20101201

A sombra do que fomos, Luís Sepúlveda

Voltou às palavras cruzadas. Seis letras, cidade do País Basco.
- Bilbau, sai sempre. Porque não pões palavras inteligentes que tenham a ver connosco? Por exemplo, dez letras: campo de concentração de onde, se te levam de noite, nunca mais apareces: Puchuncaví. Oito letras: o que sentes quando os teus velhos vão visitar-te à prisão e te dizem que o teu irmão Juan morreu crivado de balas numa lixeira: tristeza. Seis letras: o que sentes se ao abrir um buraco na terra, encontras três esqueletos com as mãos amarradas atrás das costas e um deles tem calçado os sapatos do teu irmão Alberto: raiva.

Inamovível país da memória. Incorruptível como um seio de Santa Teresa ou um filme de Roger Vadim.

E tudo o que esteve grávido de futuro ficou, de repente, envenenado de passado.

Mensagem de gerundio@hotmail.com para:
blacpanther@hotmail.com
Alegra-me saber de ti, eu regressei há pouco menos de meio ano (...) De que se trata? Parece-me muito misterioso, tudo isto. E, por favor, não me escrevas com gramática de jovenzinho analfabesta. Quero é com q e não com k, e também escreve-se com todas as letras.

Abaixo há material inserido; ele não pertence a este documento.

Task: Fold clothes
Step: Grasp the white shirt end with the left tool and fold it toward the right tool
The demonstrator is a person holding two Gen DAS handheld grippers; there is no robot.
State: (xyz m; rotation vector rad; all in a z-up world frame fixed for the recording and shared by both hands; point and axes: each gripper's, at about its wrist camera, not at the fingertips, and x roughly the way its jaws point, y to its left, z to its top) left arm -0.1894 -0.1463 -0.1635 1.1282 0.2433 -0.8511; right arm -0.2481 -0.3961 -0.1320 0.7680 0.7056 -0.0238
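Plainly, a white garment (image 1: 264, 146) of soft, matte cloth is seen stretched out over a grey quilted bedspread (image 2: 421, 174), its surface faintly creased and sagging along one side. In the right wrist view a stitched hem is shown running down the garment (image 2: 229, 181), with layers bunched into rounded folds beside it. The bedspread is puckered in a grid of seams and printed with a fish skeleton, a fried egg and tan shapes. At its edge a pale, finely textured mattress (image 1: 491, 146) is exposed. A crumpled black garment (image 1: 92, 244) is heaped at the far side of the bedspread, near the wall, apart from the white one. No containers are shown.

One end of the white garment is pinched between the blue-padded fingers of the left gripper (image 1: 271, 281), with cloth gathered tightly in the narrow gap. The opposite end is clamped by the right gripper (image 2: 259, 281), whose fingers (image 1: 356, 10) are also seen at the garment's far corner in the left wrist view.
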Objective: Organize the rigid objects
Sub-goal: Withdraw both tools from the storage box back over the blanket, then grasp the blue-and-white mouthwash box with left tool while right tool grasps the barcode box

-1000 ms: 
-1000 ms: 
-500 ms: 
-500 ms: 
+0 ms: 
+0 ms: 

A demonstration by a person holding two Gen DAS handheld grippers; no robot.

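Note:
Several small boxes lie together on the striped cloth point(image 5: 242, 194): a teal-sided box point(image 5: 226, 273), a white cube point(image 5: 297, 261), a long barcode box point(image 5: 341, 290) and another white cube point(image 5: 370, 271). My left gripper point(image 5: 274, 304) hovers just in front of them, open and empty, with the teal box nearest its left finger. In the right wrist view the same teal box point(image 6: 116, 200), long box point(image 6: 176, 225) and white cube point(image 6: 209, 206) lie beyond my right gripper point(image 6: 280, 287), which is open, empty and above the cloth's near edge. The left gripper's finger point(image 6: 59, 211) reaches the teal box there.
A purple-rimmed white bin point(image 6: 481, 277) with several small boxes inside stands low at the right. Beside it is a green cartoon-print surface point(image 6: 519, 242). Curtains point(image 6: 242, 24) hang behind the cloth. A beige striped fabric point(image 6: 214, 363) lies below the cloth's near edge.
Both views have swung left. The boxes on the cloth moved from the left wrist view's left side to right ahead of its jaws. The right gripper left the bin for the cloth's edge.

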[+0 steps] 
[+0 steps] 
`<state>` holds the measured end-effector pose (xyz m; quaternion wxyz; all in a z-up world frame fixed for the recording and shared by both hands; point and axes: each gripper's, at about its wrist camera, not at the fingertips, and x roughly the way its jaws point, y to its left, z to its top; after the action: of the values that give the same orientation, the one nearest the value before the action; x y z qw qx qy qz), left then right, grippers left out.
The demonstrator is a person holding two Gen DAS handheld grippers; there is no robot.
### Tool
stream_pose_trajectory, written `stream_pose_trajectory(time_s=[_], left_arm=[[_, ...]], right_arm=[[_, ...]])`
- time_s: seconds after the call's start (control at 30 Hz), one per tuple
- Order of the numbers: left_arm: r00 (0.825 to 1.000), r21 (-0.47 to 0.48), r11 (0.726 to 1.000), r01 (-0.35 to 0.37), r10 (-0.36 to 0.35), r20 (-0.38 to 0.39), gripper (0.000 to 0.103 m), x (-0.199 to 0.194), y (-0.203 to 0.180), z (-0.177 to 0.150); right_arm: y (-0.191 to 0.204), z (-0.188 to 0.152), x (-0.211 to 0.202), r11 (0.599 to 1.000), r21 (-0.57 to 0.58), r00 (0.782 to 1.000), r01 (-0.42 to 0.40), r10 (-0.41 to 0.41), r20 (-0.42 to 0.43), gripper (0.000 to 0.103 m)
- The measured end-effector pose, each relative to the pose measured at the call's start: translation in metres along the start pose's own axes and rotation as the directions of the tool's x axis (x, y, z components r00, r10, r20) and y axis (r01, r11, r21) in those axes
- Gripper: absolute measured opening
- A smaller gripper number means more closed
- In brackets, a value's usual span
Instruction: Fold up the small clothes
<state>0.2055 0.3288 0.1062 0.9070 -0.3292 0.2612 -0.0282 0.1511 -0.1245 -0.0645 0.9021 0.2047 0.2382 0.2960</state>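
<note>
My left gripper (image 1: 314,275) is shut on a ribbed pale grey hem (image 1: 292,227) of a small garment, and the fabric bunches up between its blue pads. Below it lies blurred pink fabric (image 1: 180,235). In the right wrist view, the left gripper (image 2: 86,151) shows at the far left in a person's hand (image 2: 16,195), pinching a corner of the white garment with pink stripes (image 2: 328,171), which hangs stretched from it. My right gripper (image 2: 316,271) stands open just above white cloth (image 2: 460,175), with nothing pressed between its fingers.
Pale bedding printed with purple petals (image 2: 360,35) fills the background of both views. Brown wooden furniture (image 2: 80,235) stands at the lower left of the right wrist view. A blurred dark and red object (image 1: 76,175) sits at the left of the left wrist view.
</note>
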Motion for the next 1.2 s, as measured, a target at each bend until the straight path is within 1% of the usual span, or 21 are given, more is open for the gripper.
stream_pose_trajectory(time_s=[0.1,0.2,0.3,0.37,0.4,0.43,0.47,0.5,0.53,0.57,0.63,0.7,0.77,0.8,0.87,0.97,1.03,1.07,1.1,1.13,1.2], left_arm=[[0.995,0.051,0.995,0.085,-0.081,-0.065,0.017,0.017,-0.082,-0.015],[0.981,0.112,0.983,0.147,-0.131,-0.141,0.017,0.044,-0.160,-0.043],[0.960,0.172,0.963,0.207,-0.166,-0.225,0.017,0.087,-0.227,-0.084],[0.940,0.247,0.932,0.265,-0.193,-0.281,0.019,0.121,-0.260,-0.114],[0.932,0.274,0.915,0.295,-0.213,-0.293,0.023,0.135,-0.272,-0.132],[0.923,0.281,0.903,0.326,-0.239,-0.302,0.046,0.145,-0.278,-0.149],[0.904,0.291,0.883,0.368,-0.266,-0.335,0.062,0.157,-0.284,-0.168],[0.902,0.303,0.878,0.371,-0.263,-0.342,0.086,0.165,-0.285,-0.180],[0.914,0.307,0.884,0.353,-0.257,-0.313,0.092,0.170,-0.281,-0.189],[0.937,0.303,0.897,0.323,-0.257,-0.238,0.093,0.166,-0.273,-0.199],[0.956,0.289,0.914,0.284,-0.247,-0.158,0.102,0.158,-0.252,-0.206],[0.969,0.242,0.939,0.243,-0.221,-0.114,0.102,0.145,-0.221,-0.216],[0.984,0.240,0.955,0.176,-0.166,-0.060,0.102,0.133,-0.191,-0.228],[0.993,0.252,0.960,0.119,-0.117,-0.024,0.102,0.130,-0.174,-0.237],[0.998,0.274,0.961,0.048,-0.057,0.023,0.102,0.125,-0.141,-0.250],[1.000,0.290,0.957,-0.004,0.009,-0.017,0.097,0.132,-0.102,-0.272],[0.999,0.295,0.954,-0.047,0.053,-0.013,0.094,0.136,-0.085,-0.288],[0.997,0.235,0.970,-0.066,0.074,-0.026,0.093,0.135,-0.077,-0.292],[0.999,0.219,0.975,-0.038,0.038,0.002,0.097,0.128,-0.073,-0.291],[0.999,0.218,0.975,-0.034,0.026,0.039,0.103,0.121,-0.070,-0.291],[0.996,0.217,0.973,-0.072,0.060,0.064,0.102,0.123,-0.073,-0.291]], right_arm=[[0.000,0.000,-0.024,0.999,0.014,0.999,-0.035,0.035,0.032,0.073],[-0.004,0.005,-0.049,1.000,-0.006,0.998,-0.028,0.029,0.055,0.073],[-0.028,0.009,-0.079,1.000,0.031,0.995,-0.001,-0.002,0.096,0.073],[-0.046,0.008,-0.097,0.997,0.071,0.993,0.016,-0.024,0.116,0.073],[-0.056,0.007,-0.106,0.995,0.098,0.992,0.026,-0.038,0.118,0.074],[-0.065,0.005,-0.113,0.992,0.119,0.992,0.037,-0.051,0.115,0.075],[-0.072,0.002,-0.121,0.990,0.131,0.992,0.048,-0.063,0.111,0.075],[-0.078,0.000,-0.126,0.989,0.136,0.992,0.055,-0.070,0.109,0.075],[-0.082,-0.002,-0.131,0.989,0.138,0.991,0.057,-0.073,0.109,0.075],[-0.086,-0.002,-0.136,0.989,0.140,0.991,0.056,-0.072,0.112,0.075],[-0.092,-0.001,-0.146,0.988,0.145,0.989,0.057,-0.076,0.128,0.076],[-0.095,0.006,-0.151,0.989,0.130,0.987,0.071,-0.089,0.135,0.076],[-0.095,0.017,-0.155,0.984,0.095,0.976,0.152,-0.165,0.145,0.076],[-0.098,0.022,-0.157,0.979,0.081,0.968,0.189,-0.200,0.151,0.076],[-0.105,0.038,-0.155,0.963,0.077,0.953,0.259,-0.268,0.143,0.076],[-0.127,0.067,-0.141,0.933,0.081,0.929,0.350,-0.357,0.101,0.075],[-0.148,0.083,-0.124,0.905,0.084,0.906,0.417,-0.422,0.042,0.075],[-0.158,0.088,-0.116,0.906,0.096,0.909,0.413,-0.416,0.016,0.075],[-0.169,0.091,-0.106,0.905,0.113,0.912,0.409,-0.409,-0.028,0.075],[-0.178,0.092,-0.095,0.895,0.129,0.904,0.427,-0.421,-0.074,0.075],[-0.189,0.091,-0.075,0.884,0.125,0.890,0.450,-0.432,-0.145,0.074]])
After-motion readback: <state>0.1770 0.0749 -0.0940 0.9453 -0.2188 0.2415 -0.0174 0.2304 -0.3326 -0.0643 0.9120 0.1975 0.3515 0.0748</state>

(...) os rapazes de Chaihuín queriam aprender a lutar para serem livres, tal como o fará toda essa gente que se arrisca para que Allende ganhe. Querem ser livres. Eu sou diferente, chui. eu luto para não me esquecer de que sou um homem livre.

(...) o camarada tem de digerir as suas ideias e para isso é necessário que as meta no corpo. Tu escolhes, ou comes as folhas uma por uma até à última ou metemos-te-las pelo rabo. (...)
O sabor a tinta de mimeógrafo durou meses. (...)
- Comi todos os panfletos. Durante muito tempo a minha namorada disse que beijar-me era como beijar Gutenberg.

Vou dar-te um conselho: aproveita o tempo e estuda electrónica porque a guerra há-de ser com arames e coisas minúsculas.